RECORDED DATA —
-.-.-

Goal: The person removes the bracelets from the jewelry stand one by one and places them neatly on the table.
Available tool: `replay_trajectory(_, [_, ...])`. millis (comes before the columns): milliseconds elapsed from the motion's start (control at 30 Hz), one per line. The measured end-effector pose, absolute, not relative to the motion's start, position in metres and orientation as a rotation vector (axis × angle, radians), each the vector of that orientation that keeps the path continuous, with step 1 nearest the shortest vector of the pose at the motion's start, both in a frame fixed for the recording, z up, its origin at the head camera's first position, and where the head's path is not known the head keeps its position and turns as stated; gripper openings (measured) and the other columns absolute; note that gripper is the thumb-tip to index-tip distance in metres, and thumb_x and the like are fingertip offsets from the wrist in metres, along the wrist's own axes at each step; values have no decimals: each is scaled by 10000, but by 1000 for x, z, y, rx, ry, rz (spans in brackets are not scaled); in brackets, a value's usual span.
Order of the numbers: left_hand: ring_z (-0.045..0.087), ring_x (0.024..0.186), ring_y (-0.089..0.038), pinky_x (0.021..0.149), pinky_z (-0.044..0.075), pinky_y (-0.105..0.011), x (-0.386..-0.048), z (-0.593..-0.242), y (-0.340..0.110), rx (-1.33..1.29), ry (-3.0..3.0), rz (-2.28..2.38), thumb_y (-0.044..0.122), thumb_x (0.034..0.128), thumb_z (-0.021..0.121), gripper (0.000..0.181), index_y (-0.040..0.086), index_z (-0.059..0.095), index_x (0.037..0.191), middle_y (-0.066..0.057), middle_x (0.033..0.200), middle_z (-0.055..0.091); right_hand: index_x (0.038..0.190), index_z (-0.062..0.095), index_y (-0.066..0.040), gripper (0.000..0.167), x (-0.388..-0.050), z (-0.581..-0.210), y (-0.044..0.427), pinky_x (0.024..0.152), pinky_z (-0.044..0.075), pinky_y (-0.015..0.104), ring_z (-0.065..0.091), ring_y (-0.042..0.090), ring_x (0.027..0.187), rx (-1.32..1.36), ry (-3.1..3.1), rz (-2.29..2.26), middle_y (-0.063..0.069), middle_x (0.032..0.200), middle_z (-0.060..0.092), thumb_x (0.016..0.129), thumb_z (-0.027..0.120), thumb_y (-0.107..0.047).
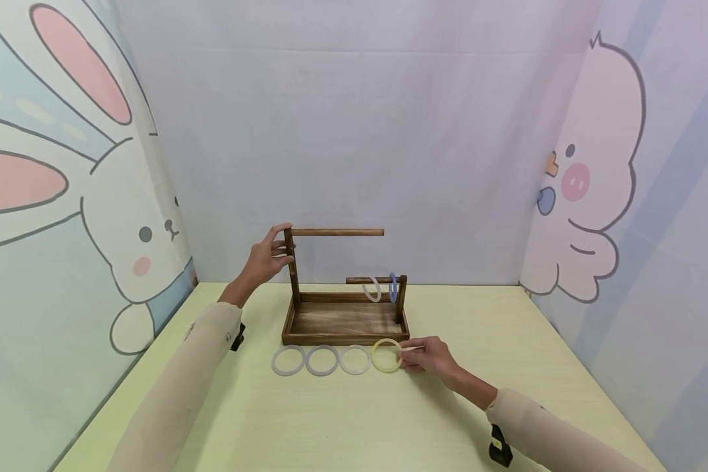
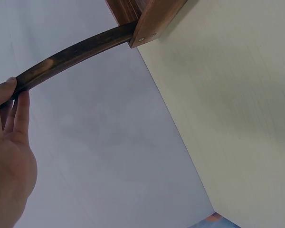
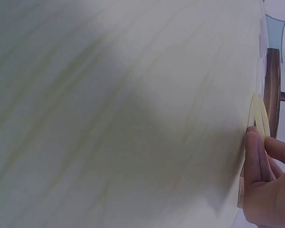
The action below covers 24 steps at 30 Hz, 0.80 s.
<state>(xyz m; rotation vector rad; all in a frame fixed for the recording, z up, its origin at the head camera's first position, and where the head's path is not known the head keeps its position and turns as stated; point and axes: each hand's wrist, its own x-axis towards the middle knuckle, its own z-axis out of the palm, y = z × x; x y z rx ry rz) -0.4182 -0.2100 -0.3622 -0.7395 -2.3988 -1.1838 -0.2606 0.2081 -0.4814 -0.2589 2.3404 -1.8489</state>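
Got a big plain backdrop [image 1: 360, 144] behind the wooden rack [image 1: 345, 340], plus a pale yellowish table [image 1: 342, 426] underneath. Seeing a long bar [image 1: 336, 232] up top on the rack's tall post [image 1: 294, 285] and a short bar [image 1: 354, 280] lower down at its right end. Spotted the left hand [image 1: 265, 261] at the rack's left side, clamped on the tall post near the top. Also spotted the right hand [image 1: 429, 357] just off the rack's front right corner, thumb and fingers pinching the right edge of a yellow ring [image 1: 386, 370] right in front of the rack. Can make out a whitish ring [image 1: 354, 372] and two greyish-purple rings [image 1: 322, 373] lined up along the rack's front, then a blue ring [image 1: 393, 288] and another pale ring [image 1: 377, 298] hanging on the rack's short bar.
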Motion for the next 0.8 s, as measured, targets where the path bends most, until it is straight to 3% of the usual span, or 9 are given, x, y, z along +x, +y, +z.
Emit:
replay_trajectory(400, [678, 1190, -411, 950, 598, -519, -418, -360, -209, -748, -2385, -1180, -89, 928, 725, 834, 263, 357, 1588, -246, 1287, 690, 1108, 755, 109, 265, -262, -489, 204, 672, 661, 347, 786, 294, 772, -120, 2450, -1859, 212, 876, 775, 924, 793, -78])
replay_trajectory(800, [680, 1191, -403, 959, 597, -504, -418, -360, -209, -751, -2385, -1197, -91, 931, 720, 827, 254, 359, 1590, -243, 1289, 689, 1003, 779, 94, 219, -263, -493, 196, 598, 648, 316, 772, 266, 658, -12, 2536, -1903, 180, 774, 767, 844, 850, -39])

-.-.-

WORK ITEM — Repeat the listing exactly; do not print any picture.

EXERCISE RESPONSE —
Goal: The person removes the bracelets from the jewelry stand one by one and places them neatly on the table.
Available tool: `replay_trajectory(_, [_, ...])`. millis (comes before the columns): milliseconds elapsed from the motion's start (control at 30 Hz), one per line. The measured end-effector pose, absolute, not relative to the motion's start, position in metres and orientation as a rotation vector (axis × angle, radians), each the vector of that orientation that keeps the path continuous, with step 1 nearest the shortest vector of the pose at the motion's start, both in a frame fixed for the recording, z up, its origin at the head camera's first position, and where the head's path is not known the head keeps its position and turns as stated; gripper openings (measured) and the other columns absolute; note that gripper is the thumb-tip to index-tip distance in metres, and thumb_x and the like are fingertip offsets from the wrist in metres, along the wrist's own axes at each step; values have no decimals: each is scaled by 10000, but by 1000 for x, z, y, rx, ry, rz (spans in brackets are not scaled); in brackets, a value's usual span.
Order of the numbers: left_hand: ring_z (-0.045..0.087), ring_x (0.024..0.186), ring_y (-0.089..0.038), pinky_x (0.021..0.149), pinky_z (-0.044..0.075), pinky_y (-0.105..0.011), x (-0.386..-0.048), z (-0.593..-0.242), y (-0.340..0.110), rx (-1.33..1.29), ry (-3.0..3.0), rz (-2.28..2.38), thumb_y (-0.044..0.122), thumb_x (0.034..0.128), thumb_z (-0.021..0.121), gripper (0.000..0.181), index_y (-0.040..0.086), index_z (-0.059..0.095), index_x (0.037..0.191), middle_y (-0.066..0.057), middle_x (0.033..0.200), middle_z (-0.055..0.091); right_hand: index_x (0.038..0.190), index_z (-0.062..0.095), index_y (-0.066..0.040), gripper (0.000..0.167), x (-0.388..-0.050), z (-0.581..-0.210), y (-0.044..0.427), pinky_x (0.024..0.152), pinky_z (-0.044..0.075), pinky_y (-0.015..0.104), ring_z (-0.065..0.091), ring_y (-0.042..0.090), ring_x (0.027..0.187), rx (-1.32..1.36), ry (-3.1..3.1), rz (-2.29..2.26), middle_y (-0.063..0.069), middle_x (0.032..0.200), middle_z (-0.060..0.092), thumb_x (0.016..0.129), thumb_z (-0.027..0.120), thumb_y (-0.107..0.047).
The action below covers 24 steps at 30 Hz, 0.80 s.
<state>(xyz m; rotation vector rad; all in a frame fixed for the recording, z up, its origin at the head camera's first position, and where the head's path is not known the head keeps its position and turns as stated; point and axes: each hand's wrist, its own x-axis towards the middle knuckle, its own z-axis out of the palm, y = z × x; x y z rx ry rz) -0.4182 -0.2100 -0.3622 -0.7395 -2.3988 -1.1838 -0.2606 0.2081 -0.4814 -0.2589 2.3404 -1.8489</state>
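Got a big plain backdrop [image 1: 360, 144] behind the wooden rack [image 1: 345, 340], plus a pale yellowish table [image 1: 342, 426] underneath. Seeing a long bar [image 1: 336, 232] up top on the rack's tall post [image 1: 294, 285] and a short bar [image 1: 354, 280] lower down at its right end. Spotted the left hand [image 1: 265, 261] at the rack's left side, clamped on the tall post near the top. Also spotted the right hand [image 1: 429, 357] just off the rack's front right corner, thumb and fingers pinching the right edge of a yellow ring [image 1: 386, 370] right in front of the rack. Can make out a whitish ring [image 1: 354, 372] and two greyish-purple rings [image 1: 322, 373] lined up along the rack's front, then a blue ring [image 1: 393, 288] and another pale ring [image 1: 377, 298] hanging on the rack's short bar.
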Motion for the next 0.8 s, as measured, targets where the path bends most, until it is straight to 3% of the usual span, or 9 are given, x, y, z along +x, +y, +z.
Emit:
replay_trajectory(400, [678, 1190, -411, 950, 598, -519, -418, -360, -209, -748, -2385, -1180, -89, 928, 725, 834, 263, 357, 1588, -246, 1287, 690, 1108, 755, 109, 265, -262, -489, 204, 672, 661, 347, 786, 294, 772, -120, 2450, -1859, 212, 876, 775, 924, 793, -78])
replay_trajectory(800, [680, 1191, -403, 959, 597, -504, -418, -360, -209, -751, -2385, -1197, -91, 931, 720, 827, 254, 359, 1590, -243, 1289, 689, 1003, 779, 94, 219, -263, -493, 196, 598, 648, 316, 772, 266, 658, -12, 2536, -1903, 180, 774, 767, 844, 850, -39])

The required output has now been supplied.